O primeiro trimestre da safra 2026/27 foi marcado pela queda nos preços dos etanóis anidro e hidratado em São Paulo, segundo levantamento do Centro de Estudos Avançados em Economia Aplicada (Cepea). A pressão veio do aumento da oferta de etanol de cana-de-açúcar e de milho, impulsionado pelo avanço da safra.

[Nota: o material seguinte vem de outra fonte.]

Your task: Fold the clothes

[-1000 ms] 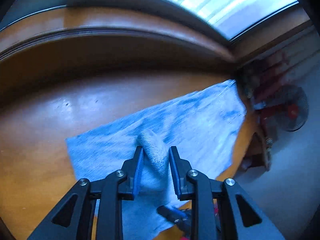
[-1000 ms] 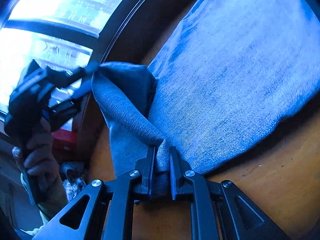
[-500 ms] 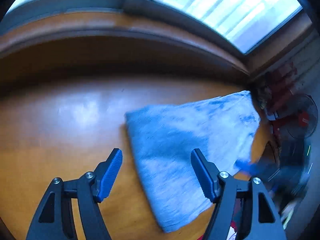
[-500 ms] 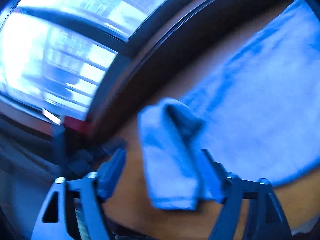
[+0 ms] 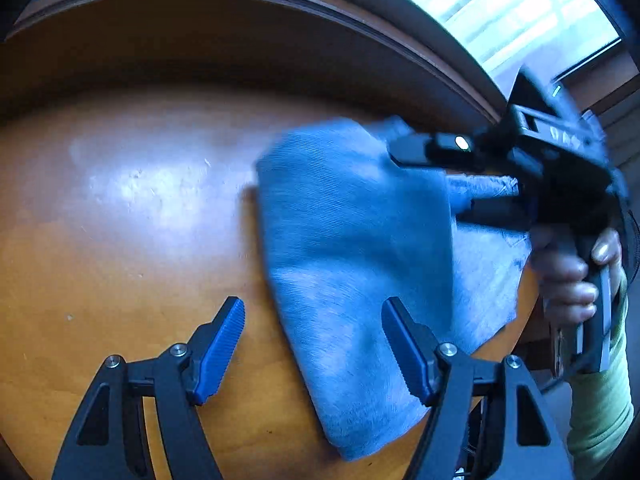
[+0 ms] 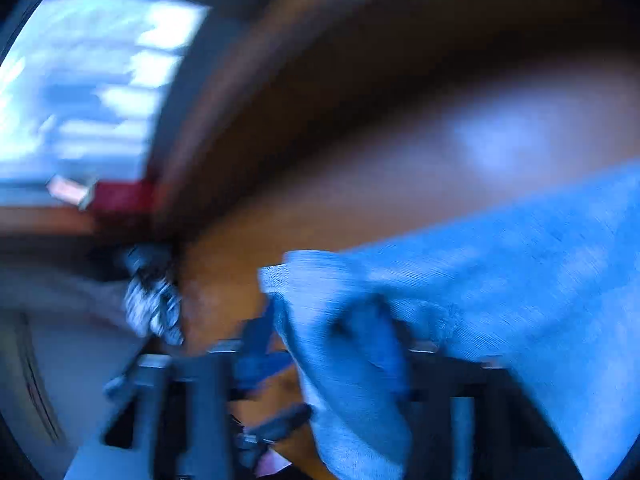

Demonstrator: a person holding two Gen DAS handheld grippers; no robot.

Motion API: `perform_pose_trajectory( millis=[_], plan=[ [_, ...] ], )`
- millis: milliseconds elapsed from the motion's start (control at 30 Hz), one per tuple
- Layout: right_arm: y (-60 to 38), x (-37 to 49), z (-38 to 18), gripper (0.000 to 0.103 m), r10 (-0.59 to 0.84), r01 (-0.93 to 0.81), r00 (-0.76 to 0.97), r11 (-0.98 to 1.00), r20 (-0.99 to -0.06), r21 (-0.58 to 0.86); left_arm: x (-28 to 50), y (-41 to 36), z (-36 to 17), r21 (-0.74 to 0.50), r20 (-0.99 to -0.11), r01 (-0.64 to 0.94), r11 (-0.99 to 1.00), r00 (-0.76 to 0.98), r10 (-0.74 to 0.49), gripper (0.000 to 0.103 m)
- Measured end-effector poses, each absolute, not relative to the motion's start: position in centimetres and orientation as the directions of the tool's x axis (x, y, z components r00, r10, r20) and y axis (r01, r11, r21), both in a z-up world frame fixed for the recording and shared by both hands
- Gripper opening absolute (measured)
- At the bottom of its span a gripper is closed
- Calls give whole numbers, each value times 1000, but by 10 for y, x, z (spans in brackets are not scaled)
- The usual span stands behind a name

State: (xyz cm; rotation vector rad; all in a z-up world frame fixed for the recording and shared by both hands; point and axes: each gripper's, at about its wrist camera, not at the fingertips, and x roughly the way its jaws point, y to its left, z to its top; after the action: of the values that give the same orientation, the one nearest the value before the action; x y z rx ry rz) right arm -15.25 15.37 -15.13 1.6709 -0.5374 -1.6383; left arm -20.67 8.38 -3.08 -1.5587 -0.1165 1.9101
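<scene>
Lying folded on a wooden table (image 5: 132, 248), a blue cloth (image 5: 352, 264) sits between and just ahead of the left claw's (image 5: 312, 344) spread, empty fingers. To its right, a hand (image 5: 568, 276) holds the right claw (image 5: 460, 176), cloth between its fingers; motion blur hides whether it grips.

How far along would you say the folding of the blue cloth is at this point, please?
Done: the blue cloth lies doubled over on the wooden table. In hand: the right gripper has a cloth edge between its fingers; whether clamped is unclear. The left gripper hovers open, holding nothing. Left: any further fold and squaring the uneven edges.
</scene>
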Motion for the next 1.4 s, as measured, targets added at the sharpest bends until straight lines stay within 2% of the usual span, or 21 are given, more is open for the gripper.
perform_pose_trajectory(
  millis=[67, 167, 267, 333, 400, 500, 567, 633, 700, 833, 967, 1067, 1167, 1300, 1367, 1400],
  plan=[
    [140, -138, -136, 31, -784, 306, 109, -559, -611, 771, -204, 96, -37, -456, -843, -433, -777, -68, 533, 69],
    [129, -119, -121, 31, -814, 453, 95, -478, -574, 753, -198, 100, -40, -453, -844, -448, -771, -64, 533, 69],
    [137, -130, -138, 31, -830, 421, 61, -482, -555, 768, -193, 110, -45, -455, -847, -464, -760, -38, 530, 69],
    [161, -139, -151, 34, -830, 364, 18, -513, -557, 777, -186, 121, -47, -435, -856, -494, -753, -33, 516, 69],
    [179, -149, -165, 42, -824, 299, -28, -547, -565, 782, -180, 129, -43, -405, -863, -523, -750, -52, 502, 69],
    [211, -143, -162, 42, -831, 284, -94, -550, -548, 786, -174, 134, -35, -362, -870, -552, -751, -88, 484, 69],
    [222, -137, -154, 42, -763, 328, -157, -639, -626, 696, -178, 126, -23, -368, -852, -544, -754, -128, 508, 69],
    [226, -134, -145, 35, -682, 379, -205, -717, -702, 585, -190, 114, -12, -367, -838, -512, -777, -181, 515, 69],
    [213, -127, -140, 32, -601, 462, -212, -757, -771, 463, -203, 101, -10, -351, -839, -470, -810, -226, 495, 69],
    [152, -99, -152, 26, -446, 688, -174, -693, -878, 216, -226, 94, -28, -329, -868, -413, -849, -223, 444, 69],
    [92, -76, -154, 17, -490, 801, -147, -568, -859, 187, -230, 105, -40, -279, -882, -445, -851, -231, 410, 69],
    [72, -61, -135, 17, -622, 839, -129, -483, -772, 250, -222, 110, -37, -254, -879, -452, -855, -261, 400, 69],
    [75, -64, -140, 29, -605, 805, -160, -537, -780, 251, -217, 106, -40, -271, -884, -423, -865, -246, 397, 69],
    [106, -68, -141, 35, -493, 678, -269, -707, -828, 200, -206, 106, -39, -301, -874, -421, -855, -237, 425, 69],
    [113, -65, -131, 39, -505, 625, -292, -744, -812, 237, -200, 107, -37, -290, -876, -438, -851, -236, 420, 69],
    [118, -63, -127, 47, -536, 603, -280, -743, -796, 289, -197, 109, -37, -287, -877, -443, -849, -236, 420, 69]
  ],
)
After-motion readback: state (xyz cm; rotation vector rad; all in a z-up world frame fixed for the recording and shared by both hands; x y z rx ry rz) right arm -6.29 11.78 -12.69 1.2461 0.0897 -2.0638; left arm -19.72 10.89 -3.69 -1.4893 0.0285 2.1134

De acordo com o indicador Cepea/Esalq, a média do etanol hidratado nos meses de abril, maio e junho ficou em R$ 2,3510 por litro, uma retração real de 13,1% (valores deflacionados pelo IGP-M) na comparação com o mesmo período do ano anterior. Já o etanol anidro, no mercado físico, registrou queda de 12,4%, com preço médio de R$ 2,6868 por litro.
Em junho, as usinas enfrentaram dificuldades operacionais devido a paralisações causadas por chuvas em algumas semanas, o que levou os preços a subirem em certos momentos. Por outro lado, unidades com liquidez mais limitada chegaram a negociar valores mais baixos. As distribuidoras mantiveram postura cautelosa, adquirindo volumes pequenos, enquanto quantidades maiores haviam sido fechadas em períodos anteriores.
Açúcar
No início de julho, as cotações do açúcar vêm apresentando recuperação pontual no mercado físico paulista. Segundo pesquisadores do Cepea, o movimento é impulsionado pelas chuvas que paralisaram as atividades e pelos sinais de reação nos valores externos da commodity. Na segunda-feira (6/7), o indicador Cepea/Esalq para o açúcar cristal branco registrou preço médio de R$ 91,94 a saca de 50 quilos, alta de 0,73% desde o início do mês. Apesar disso, a média da última semana ainda mostrou queda em relação ao período anterior, indicando incertezas sobre a tendência dos valores no mercado à vista.